Students Have Dirt on the Environment

Academics: Camarillo High is sending a team of young experts to a national competition on Earth matters.


Jason Schechter is an expert on urban runoff, the toxic soup of pollutants that contaminates creeks, streams and oceans. Tyler LeBrun specializes in forestry. Margaret Hsieh is the authority on wildlife. Tara Shepersky is swimming in knowledge about aquatics.

And Sean Carroll is, as they say in these circles, "the dirt guy."

Together, these Adolfo Camarillo High School students are a powerhouse of environmental wisdom.

Their milieu: the Envirothon, a national academic competition that quizzes high schoolers on the ever-pressing issues facing planet Earth.

Right now, the Camarillo team--the only one in Ventura County--is the best in the state. And this summer, when the students head to Jackson, Miss., to represent California among teams from 45 states, they hope to be the best in the country.

"We're pumped," said Carroll, a junior. "Although Mississippi in July doesn't sound like much of a vacation."

A win in Mississippi would bring not only bragging rights but up to $3,000 for each student in college scholarship money, said Chad Pridgen, the team's coach and science teacher.

Schechter, a senior, hopes to use the prestigious title to bolster his application to Stanford--where he is still on a waiting list--and the money to help pay the steep tuition. It would be well worth the many nights and weekends he has spent researching runoff pollution, he said.

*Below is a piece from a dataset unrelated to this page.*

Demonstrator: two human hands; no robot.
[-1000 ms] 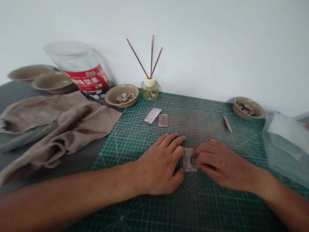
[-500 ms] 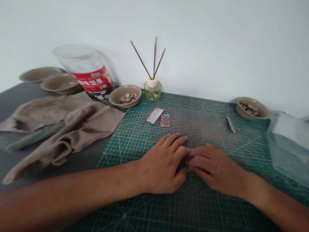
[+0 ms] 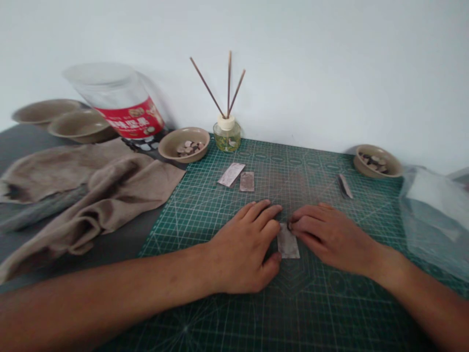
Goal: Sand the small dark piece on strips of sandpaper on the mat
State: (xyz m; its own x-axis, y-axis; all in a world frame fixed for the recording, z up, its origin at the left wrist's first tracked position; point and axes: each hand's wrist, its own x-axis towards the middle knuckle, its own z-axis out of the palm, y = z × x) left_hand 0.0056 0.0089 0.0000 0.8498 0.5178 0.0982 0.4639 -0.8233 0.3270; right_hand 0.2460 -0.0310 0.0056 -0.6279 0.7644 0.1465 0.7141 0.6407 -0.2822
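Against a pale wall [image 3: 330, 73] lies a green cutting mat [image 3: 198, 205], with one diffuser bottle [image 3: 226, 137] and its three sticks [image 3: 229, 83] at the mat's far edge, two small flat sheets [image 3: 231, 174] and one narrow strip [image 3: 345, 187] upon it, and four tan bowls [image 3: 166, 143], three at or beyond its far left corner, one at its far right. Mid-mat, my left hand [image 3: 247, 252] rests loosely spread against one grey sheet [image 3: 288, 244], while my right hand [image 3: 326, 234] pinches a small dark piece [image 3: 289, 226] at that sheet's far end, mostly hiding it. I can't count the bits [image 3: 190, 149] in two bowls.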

"We prepared so much," he said. "We knew as much as we possibly could."

The team's victory at the California Envirothon in Mountain Center last month followed six months of brain-busting that included field trips around the county, visits with environmental professionals, and many late-night and early morning study sessions, Pridgen said.

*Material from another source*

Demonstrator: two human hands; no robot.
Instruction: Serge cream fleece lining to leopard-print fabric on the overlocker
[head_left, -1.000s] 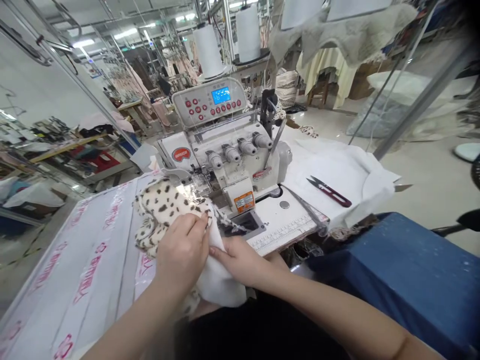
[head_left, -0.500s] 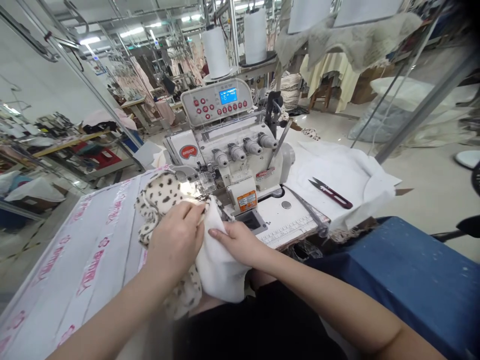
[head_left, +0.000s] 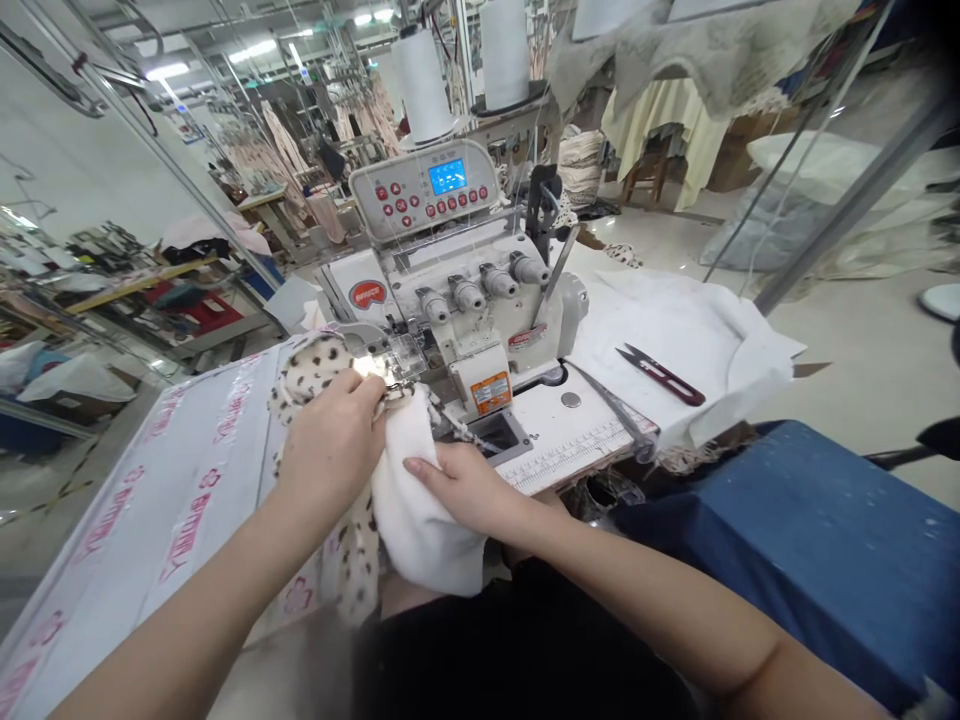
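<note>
A white overlock sewing machine (head_left: 480,290) with a lit blue display stands before me, its lamp shining on the needle area. My left hand (head_left: 334,425) is closed on spotted fabric (head_left: 315,368) close beside the presser foot. White fabric (head_left: 420,520) hangs down between my hands, its upper edge beside the spotted cloth. My right hand (head_left: 461,485) pinches this white fabric, thumb on top and fingers partly hidden. A narrow spotted strip trails from the needle area toward the opening in the machine bed.
Dark red thread snips (head_left: 664,375) lie on white cloth (head_left: 697,320) at the right. A blue covered surface (head_left: 832,560) stands at the lower right. Thread cones (head_left: 424,85) rise behind the machine. Plastic with pink print covers the table (head_left: 187,480) at the left.
Both hands and the fabric have shifted slightly left. More of the spotted strip shows beside the presser foot. The view has moved a little, and the display reads differently.
</note>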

After a short break--so the high-achieving team members can take their Advanced Placement exams--the studying will resume in preparation for nationals at the end of July.

Although they've already covered much of the material, they'll have to learn "whatever is different between California and Mississippi--which is a lot," said Shepersky, a senior.

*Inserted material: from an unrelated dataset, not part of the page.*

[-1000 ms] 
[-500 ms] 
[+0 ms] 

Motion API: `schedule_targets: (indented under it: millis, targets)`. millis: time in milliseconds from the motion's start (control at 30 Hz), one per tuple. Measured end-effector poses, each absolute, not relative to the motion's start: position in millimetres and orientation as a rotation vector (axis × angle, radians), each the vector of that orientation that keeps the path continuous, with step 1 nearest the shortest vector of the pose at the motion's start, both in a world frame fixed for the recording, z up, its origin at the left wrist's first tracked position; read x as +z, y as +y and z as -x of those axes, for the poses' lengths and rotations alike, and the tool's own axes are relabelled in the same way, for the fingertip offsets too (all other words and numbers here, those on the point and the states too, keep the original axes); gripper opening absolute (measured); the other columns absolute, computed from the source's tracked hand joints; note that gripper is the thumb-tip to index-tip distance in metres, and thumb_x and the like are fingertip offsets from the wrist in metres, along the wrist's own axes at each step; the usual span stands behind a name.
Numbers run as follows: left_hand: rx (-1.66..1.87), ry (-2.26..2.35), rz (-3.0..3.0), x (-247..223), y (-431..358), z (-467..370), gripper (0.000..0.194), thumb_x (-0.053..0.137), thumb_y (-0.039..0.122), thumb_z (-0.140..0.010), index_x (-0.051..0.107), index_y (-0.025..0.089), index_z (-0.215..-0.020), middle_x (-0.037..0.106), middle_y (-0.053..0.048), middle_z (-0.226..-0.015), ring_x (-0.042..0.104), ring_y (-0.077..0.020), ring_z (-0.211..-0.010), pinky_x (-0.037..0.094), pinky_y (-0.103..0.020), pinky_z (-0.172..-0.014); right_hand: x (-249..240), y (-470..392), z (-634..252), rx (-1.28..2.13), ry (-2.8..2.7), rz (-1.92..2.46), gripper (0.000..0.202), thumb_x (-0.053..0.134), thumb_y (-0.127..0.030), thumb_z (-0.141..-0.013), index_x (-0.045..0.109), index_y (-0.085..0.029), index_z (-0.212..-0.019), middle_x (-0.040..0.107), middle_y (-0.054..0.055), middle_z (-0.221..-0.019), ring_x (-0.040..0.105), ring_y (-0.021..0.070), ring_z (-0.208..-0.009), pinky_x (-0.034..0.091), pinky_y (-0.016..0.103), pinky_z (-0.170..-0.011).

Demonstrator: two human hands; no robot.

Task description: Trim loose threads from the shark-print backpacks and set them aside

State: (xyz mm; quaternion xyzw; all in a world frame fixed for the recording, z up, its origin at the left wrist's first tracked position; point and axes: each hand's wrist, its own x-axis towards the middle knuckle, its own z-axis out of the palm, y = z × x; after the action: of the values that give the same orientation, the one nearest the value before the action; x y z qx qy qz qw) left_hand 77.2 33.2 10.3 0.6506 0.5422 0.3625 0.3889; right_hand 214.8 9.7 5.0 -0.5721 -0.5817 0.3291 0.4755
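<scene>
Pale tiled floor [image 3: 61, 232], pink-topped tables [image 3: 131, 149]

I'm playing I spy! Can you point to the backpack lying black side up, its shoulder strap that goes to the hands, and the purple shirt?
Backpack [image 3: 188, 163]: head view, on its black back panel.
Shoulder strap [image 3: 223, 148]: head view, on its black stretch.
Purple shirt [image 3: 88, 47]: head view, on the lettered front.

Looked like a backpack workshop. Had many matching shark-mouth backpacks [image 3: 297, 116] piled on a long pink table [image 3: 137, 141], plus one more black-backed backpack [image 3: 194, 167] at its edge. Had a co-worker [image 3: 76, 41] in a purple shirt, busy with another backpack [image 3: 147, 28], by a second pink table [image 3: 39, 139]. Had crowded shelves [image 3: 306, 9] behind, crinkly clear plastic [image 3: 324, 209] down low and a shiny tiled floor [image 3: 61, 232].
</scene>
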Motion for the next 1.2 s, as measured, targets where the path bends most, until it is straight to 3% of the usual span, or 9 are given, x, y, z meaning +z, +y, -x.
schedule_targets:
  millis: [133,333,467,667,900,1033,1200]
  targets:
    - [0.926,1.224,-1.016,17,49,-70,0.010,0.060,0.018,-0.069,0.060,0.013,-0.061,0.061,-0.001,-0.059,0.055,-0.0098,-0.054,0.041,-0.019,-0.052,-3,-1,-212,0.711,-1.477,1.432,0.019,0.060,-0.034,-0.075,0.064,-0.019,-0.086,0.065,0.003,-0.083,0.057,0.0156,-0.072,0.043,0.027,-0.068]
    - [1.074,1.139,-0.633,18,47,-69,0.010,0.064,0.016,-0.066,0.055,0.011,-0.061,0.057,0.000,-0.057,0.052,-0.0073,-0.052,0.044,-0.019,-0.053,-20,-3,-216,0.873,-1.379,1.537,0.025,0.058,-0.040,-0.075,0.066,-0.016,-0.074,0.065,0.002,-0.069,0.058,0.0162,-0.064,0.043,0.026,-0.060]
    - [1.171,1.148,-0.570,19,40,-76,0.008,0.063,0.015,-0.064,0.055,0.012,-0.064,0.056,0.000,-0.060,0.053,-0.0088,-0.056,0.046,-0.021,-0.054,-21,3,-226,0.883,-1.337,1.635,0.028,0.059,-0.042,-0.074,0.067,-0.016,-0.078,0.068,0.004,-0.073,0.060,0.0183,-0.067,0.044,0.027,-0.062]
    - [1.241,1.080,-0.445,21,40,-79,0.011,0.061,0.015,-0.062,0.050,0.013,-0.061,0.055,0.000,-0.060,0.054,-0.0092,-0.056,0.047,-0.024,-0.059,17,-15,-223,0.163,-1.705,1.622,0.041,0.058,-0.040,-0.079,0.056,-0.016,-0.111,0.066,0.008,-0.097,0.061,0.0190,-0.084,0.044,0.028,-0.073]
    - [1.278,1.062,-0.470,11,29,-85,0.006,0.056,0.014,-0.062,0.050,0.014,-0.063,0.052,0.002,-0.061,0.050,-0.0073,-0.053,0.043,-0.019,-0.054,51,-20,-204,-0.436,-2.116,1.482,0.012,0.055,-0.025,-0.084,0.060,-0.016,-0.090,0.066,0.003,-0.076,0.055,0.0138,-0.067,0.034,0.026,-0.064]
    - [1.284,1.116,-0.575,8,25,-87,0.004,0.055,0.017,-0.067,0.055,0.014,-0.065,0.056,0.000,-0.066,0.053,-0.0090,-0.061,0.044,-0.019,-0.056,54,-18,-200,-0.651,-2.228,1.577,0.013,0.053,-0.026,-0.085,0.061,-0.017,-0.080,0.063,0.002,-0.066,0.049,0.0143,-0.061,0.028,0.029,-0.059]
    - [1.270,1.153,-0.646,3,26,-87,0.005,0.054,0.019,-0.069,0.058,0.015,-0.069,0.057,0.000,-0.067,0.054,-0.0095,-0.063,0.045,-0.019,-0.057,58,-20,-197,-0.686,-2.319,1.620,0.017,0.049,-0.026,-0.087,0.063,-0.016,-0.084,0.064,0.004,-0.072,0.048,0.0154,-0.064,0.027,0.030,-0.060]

This will be the second time in Pridgen's three years as coach that he has taken a team to the national round. Last year's team--from which one member is returning this year--placed fifth, and a second Camarillo High team placed ninth in the state last month.

Most of the students who participate are enrolled in or have taken Pridgen's Advanced Placement environmental sciences class, which gives them a good base of knowledge, he said.

The students' trips will be funded through a combination of sources, including their parents, community groups and possibly the school district.

Envirothon competitions involve written questions and hands-on exercises in four areas: forestry, wildlife, aquatics and soils, said Kay Asher, a coordinator for the national contest. A fifth category, which changes every year to reflect hot environmental issues, requires students to develop a plan to solve a hypothetical problem. This year, the topic is urban runoff.

Preparation includes reading books, cruising Web sites, visiting facilities and talking with professionals in the field, the students said.

And despite the often grueling study process, the experience was fun, they insist.

"It's being tested on something you like to study," said LeBrun, a junior.

The California contest involved 26 schools and was sponsored by resource conservation districts throughout the state, including the Ventura County Resource Conservation District in Somis. El Camino Real High School in Woodland Hills placed second, and Arlington High School in Riverside came in third.

Ventura County Supt. of Schools Chuck Weis said the contest is a perfect fit for Camarillo High's curriculum. He encouraged other schools with environmental science courses to get involved next year.

"Academic competitions are a valuable way to signal to students that academic learning is as important as athletics," Weis said. "Learning about the science of the environment is critical to all of us."